INSTRUCTIONS TO FOLLOW:
If the records below hold pictures, omit them, and print exactly the lines from the first line through the line containing "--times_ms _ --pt", inclusive.

(Collected data)
- Opening Delimiter -
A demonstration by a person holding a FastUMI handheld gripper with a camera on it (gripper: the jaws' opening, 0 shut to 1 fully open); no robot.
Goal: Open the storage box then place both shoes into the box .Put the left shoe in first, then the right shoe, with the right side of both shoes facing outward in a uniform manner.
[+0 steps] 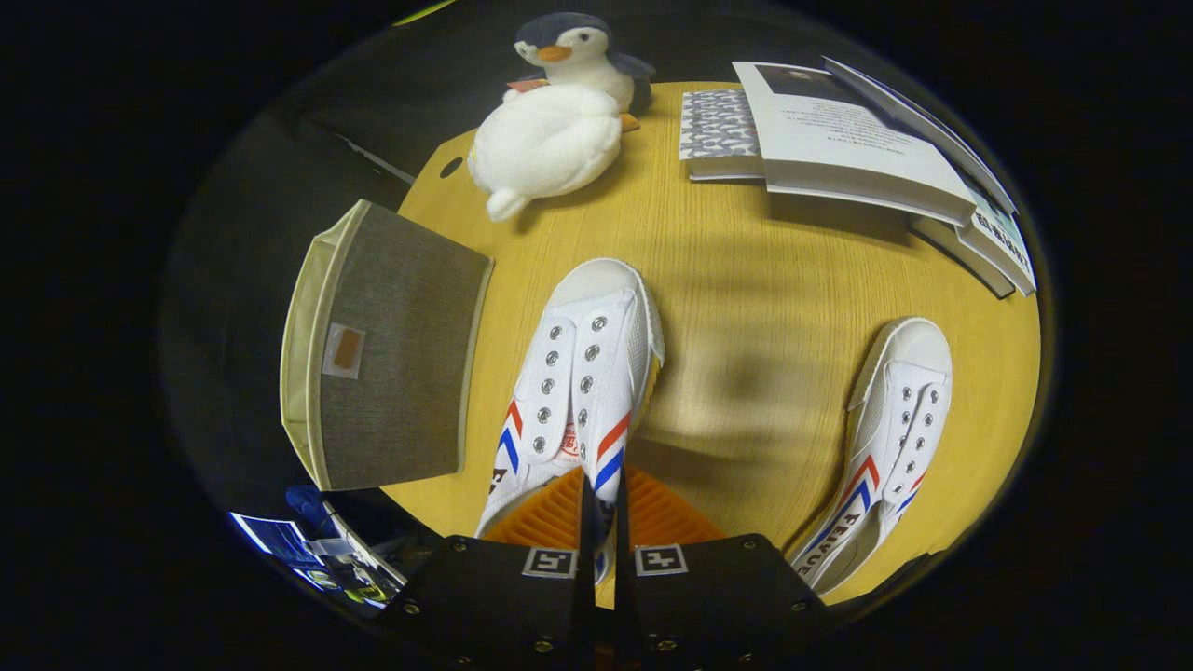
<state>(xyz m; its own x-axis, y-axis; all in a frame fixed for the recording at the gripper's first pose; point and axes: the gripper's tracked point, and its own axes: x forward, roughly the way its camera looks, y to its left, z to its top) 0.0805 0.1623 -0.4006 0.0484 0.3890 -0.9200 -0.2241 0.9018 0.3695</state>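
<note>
We see a yellow wood-grain counter (746,280) with a rounded edge, its far left corner carrying a small dark round hole. Beyond its edges the room falls into dark grey shadow.

Our jaws (604,522) are drawn nearly together, and the side wall of the nearer shoe (582,373) sits in the thin slit between them, so they appear clamped on that wall by the collar. This shoe is white canvas with metal eyelets and red and blue stripes, its toe pointing away from us, and its orange inner lining shows just ahead of the fingers. Whether its sole rests on the counter or is lifted we cannot tell.

The second shoe (885,438), of the same pattern, lies on the counter well to the right, apart from the first, toe also pointing away.

To the left of the held shoe stands the storage box (391,349), grey fabric with cream trim and a small tag on its facing panel; it sits at the counter's left edge.

Beyond the shoes a plush penguin (559,112) lies at the far side, and a stack of books (857,149) rests at the far right. Some printed papers (308,550) show low on the left, below the counter's edge.
</note>
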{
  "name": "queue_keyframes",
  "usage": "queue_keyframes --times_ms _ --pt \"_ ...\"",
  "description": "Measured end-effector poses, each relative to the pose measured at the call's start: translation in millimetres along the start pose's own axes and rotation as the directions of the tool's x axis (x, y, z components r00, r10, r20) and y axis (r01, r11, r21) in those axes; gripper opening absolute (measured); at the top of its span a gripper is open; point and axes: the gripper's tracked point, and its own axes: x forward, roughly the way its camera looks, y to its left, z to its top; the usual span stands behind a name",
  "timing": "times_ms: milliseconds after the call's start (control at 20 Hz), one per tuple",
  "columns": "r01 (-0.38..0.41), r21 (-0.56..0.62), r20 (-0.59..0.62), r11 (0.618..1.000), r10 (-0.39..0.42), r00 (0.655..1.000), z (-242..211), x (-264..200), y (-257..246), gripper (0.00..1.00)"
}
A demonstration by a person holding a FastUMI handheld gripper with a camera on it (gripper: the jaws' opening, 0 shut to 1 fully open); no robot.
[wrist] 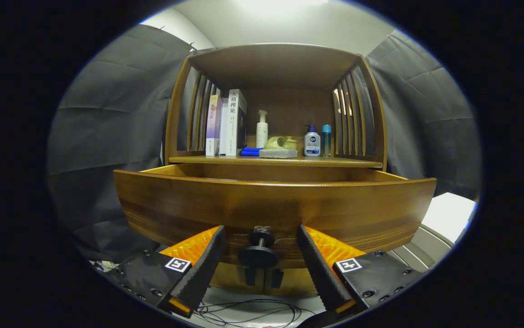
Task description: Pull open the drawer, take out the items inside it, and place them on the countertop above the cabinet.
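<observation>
The wooden drawer (271,205) stands pulled out of the cabinet, its curved front panel close ahead of me. A dark round knob (258,249) sticks out from the middle of that panel. My gripper (260,228) is open, one finger on each side of the knob with a gap to both fingers (202,262). The front panel hides what lies inside the drawer. Above it runs the countertop (335,161) of the cabinet.
On the countertop stand books (228,123) at the left, a white pump bottle (262,130), a blue cloth (250,151), a green object on a grey pad (278,146), and two small bottles (316,141). Slatted sides and a roof enclose it. Cables (253,312) lie below.
</observation>
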Motion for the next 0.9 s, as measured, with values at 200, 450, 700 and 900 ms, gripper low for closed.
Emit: queue_keyframes --times_ms 200,450,700,900 --pt "0.018 -0.010 0.006 1.000 -0.018 1.000 -1.2 1.6 0.0 0.98" --pt "0.041 -0.025 0.013 0.999 -0.041 0.999 -0.5 3.4 -0.2 0.98" --pt "0.053 -0.014 0.018 0.999 -0.052 0.998 2.7 10.8 -3.4 0.99" --pt "0.062 0.001 0.023 0.998 -0.062 0.998 6.1 21.9 -2.7 1.00"
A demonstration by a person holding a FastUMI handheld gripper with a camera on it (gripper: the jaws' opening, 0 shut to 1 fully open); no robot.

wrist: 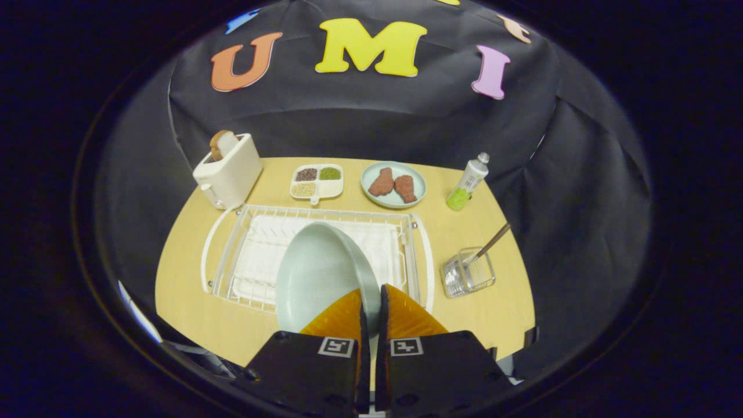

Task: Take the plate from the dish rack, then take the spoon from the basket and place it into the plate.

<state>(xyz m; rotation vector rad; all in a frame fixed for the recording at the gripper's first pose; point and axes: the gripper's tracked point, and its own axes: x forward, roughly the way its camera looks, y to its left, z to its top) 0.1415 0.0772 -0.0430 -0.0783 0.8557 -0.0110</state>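
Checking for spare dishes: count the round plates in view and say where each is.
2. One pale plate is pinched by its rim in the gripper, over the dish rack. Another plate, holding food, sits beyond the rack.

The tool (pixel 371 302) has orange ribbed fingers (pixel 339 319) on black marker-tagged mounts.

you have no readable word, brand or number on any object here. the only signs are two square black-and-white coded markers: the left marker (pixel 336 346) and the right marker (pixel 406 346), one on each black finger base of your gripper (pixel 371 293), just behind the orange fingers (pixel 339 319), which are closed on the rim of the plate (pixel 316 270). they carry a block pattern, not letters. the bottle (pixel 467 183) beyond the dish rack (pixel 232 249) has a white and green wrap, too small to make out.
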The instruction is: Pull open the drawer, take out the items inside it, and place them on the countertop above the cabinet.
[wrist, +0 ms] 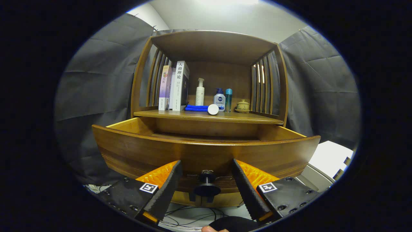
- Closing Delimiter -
PROBLEM SOLUTION:
A demonstration by a person holding a FastUMI handheld gripper with a camera on it (gripper: the jaws' opening, 0 shut to 1 fully open); no robot.
Goal: Open the storage box then place both shoes into the box .Put the left shoe in first, then the right shoe, with the right side of both shoes facing outward in a uniform manner.
[+0 steps] 
<state>(xyz m; its own x-axis, y-axis; all in a frame fixed for the recording at the gripper's first pose; point and axes: the gripper's tracked point, and its own axes: x forward, roughly the way its camera looks, y to its left, z to its top) 0.0805 0.1623 -0.4006 0.0484 0.3890 -0.9200 -0.2241 0.9018 0.3695</state>
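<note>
We see a yellow wood-grain counter (746,280) with a rounded edge, its far left corner carrying a small dark round hole. Beyond its edges the room falls into dark grey shadow.

Our jaws (604,522) are drawn nearly together, and the side wall of the nearer shoe (582,373) sits in the thin slit between them, so they appear clamped on that wall by the collar. This shoe is white canvas with metal eyelets and red and blue stripes, its toe pointing away from us, and its orange inner lining shows just ahead of the fingers. Whether its sole rests on the counter or is lifted we cannot tell.

The second shoe (885,438), of the same pattern, lies on the counter well to the right, apart from the first, toe also pointing away.

To the left of the held shoe stands the storage box (391,349), grey fabric with cream trim and a small tag on its facing panel; it sits at the counter's left edge.

Beyond the shoes a plush penguin (559,112) lies at the far side, and a stack of books (857,149) rests at the far right. Some printed papers (308,550) show low on the left, below the counter's edge.
</note>
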{
  "name": "queue_keyframes",
  "usage": "queue_keyframes --times_ms _ --pt \"_ ...\"",

This output is complete as it stands.